Copy every entry below, exactly and in full.

*** Data provided

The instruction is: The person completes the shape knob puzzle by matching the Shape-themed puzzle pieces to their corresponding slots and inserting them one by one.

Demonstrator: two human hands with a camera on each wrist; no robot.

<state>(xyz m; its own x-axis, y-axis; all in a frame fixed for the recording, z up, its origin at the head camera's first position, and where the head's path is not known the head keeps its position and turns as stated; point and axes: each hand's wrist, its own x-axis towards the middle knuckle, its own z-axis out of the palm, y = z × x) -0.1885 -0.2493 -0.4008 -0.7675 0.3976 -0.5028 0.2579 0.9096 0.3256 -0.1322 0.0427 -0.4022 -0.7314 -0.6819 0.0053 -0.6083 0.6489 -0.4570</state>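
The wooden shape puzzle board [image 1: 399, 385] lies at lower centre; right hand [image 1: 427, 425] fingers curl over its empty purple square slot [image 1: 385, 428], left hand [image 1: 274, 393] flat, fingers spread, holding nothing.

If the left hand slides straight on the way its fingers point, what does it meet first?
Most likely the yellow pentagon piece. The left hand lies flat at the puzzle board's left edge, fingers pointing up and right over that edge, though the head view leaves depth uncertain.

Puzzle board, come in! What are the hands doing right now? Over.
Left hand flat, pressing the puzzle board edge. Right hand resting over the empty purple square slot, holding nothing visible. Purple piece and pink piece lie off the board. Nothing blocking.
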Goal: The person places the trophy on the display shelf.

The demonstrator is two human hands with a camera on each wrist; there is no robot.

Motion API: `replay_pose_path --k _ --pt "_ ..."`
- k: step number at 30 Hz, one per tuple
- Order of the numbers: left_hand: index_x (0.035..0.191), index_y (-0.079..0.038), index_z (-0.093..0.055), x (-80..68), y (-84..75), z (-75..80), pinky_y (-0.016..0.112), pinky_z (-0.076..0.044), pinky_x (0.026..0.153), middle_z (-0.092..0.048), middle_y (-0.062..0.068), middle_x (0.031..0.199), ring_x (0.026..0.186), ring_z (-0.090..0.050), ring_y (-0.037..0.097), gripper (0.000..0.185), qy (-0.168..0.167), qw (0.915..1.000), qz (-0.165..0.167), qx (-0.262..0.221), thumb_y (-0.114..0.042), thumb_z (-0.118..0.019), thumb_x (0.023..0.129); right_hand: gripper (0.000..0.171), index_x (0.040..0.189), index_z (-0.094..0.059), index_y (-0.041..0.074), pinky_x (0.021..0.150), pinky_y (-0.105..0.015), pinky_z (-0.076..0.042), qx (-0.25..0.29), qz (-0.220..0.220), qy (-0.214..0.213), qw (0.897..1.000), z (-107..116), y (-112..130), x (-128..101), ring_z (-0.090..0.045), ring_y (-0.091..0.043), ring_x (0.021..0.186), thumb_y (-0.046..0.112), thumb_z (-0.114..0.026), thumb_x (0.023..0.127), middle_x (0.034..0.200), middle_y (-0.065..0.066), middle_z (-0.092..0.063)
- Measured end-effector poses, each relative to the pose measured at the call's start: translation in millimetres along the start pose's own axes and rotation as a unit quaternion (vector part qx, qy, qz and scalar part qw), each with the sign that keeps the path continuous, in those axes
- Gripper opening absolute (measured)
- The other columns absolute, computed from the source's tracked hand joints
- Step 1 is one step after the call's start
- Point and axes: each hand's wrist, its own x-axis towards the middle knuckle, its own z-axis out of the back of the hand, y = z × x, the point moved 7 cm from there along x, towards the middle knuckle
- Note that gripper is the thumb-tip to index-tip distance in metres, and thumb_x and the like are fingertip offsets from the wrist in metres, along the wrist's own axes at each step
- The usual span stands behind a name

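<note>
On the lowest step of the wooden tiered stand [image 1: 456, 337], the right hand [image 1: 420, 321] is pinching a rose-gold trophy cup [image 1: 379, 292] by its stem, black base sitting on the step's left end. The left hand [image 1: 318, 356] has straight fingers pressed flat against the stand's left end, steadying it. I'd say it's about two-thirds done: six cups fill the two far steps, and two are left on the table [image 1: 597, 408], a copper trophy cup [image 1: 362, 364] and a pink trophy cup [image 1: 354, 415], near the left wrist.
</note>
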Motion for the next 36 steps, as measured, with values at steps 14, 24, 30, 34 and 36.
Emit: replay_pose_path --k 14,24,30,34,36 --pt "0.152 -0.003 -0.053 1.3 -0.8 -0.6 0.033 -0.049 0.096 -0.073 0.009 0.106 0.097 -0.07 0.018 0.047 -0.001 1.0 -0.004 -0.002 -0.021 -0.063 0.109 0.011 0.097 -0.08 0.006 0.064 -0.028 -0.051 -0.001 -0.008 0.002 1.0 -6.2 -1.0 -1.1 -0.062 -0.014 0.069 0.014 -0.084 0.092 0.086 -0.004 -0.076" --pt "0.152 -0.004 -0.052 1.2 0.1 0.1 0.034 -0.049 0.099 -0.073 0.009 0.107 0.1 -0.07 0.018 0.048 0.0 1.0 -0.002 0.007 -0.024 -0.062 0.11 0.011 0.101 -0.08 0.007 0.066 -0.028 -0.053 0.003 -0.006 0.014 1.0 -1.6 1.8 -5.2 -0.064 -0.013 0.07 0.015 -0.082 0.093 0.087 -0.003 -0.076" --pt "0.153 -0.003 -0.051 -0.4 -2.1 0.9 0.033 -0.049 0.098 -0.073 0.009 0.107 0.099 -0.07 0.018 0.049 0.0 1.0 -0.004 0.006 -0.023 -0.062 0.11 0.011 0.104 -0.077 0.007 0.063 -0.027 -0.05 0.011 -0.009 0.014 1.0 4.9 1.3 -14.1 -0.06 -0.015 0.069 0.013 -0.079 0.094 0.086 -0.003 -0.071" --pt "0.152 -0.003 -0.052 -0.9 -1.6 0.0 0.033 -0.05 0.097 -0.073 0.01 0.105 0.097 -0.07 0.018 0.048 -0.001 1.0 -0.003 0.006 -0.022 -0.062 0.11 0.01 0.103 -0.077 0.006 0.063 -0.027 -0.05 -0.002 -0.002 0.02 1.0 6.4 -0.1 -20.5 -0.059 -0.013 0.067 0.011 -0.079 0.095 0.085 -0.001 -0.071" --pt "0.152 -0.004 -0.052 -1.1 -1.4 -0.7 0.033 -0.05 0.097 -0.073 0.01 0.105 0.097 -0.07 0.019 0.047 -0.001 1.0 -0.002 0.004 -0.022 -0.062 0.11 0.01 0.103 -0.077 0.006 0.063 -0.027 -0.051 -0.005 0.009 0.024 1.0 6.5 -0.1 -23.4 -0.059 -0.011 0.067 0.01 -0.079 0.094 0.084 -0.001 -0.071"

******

_Task output_:
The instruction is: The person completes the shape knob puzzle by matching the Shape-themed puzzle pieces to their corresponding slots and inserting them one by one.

Demonstrator: two human hands with a camera on each wrist; no robot.

<state>(xyz m; its own x-axis, y-axis; all in a frame fixed for the recording, z up, its origin at the head camera's first position, and where the head's path is not known the head keeps its position and turns as stated; point and axes: each hand's wrist, its own x-axis towards the middle knuckle, its own z-axis out of the palm, y = z × x) -0.1885 -0.2493 -0.4008 -0.7675 0.3976 -0.5028 0.2579 0.9096 0.3256 -0.1322 0.0427 -0.4022 -0.7314 -0.6819 0.0053 -0.6083 0.6489 -0.4570</state>
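The wooden shape puzzle board [image 1: 399, 385] lies at lower centre; right hand [image 1: 427, 425] fingers curl over its empty purple square slot [image 1: 385, 428], left hand [image 1: 274, 393] flat, fingers spread, holding nothing.

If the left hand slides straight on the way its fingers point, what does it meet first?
Most likely the yellow pentagon piece. The left hand lies flat at the puzzle board's left edge, fingers pointing up and right over that edge, though the head view leaves depth uncertain.

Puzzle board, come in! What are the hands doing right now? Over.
Left hand flat, pressing the puzzle board edge. Right hand resting over the empty purple square slot, holding nothing visible. Purple piece and pink piece lie off the board. Nothing blocking.
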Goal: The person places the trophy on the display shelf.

The demonstrator is two human hands with a camera on each wrist; there is no robot.

Motion API: `replay_pose_path --k _ --pt "_ ..."`
- k: step number at 30 Hz, one per tuple
- Order of the numbers: left_hand: index_x (0.035..0.191), index_y (-0.079..0.038), index_z (-0.093..0.055), x (-80..68), y (-84..75), z (-75..80), pinky_y (-0.016..0.112), pinky_z (-0.076..0.044), pinky_x (0.026..0.153), middle_z (-0.092..0.048), middle_y (-0.062..0.068), middle_x (0.031..0.199), ring_x (0.026..0.186), ring_z (-0.090..0.050), ring_y (-0.037..0.097), gripper (0.000..0.185), qy (-0.168..0.167), qw (0.915..1.000), qz (-0.165..0.167), qx (-0.262..0.221), thumb_y (-0.114..0.042), thumb_z (-0.118..0.019), thumb_x (0.023..0.129); right_hand: gripper (0.000..0.171), index_x (0.040..0.189), index_z (-0.094..0.059), index_y (-0.041..0.074), pinky_x (0.021..0.150), pinky_y (-0.105..0.015), pinky_z (-0.076..0.042), qx (-0.25..0.29), qz (-0.220..0.220), qy (-0.214..0.213), qw (0.897..1.000), z (-107..116), y (-112..130), x (-128..101), ring_z (-0.090..0.045), ring_y (-0.091..0.043), ring_x (0.021..0.186), thumb_y (-0.046..0.112), thumb_z (-0.114..0.026), thumb_x (0.023..0.127), middle_x (0.034..0.200), middle_y (-0.065..0.066), middle_z (-0.092..0.063)
- Measured end-effector poses, each relative to the pose measured at the call's start: translation in millimetres along the start pose's own axes and rotation as a unit quaternion (vector part qx, qy, qz and scalar part qw), each with the sign that keeps the path continuous, in those axes
- Gripper opening absolute (measured)
- The other columns absolute, computed from the source's tracked hand joints
- Step 1 is one step after the call's start
- Point and axes: each hand's wrist, its own x-axis towards the middle knuckle, its own z-axis out of the back of the hand, y = z × x, the point moved 7 cm from there along x, towards the middle knuckle
- Note that gripper is the thumb-tip to index-tip distance in metres, and thumb_x and the like are fingertip offsets from the wrist in metres, along the wrist's own axes at each step
- The usual span stands behind a name

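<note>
On the lowest step of the wooden tiered stand [image 1: 456, 337], the right hand [image 1: 420, 321] is pinching a rose-gold trophy cup [image 1: 379, 292] by its stem, black base sitting on the step's left end. The left hand [image 1: 318, 356] has straight fingers pressed flat against the stand's left end, steadying it. I'd say it's about two-thirds done: six cups fill the two far steps, and two are left on the table [image 1: 597, 408], a copper trophy cup [image 1: 362, 364] and a pink trophy cup [image 1: 354, 415], near the left wrist.
</note>
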Motion for the next 36 steps, as measured, with values at steps 14, 24, 30, 34 and 36.
Emit: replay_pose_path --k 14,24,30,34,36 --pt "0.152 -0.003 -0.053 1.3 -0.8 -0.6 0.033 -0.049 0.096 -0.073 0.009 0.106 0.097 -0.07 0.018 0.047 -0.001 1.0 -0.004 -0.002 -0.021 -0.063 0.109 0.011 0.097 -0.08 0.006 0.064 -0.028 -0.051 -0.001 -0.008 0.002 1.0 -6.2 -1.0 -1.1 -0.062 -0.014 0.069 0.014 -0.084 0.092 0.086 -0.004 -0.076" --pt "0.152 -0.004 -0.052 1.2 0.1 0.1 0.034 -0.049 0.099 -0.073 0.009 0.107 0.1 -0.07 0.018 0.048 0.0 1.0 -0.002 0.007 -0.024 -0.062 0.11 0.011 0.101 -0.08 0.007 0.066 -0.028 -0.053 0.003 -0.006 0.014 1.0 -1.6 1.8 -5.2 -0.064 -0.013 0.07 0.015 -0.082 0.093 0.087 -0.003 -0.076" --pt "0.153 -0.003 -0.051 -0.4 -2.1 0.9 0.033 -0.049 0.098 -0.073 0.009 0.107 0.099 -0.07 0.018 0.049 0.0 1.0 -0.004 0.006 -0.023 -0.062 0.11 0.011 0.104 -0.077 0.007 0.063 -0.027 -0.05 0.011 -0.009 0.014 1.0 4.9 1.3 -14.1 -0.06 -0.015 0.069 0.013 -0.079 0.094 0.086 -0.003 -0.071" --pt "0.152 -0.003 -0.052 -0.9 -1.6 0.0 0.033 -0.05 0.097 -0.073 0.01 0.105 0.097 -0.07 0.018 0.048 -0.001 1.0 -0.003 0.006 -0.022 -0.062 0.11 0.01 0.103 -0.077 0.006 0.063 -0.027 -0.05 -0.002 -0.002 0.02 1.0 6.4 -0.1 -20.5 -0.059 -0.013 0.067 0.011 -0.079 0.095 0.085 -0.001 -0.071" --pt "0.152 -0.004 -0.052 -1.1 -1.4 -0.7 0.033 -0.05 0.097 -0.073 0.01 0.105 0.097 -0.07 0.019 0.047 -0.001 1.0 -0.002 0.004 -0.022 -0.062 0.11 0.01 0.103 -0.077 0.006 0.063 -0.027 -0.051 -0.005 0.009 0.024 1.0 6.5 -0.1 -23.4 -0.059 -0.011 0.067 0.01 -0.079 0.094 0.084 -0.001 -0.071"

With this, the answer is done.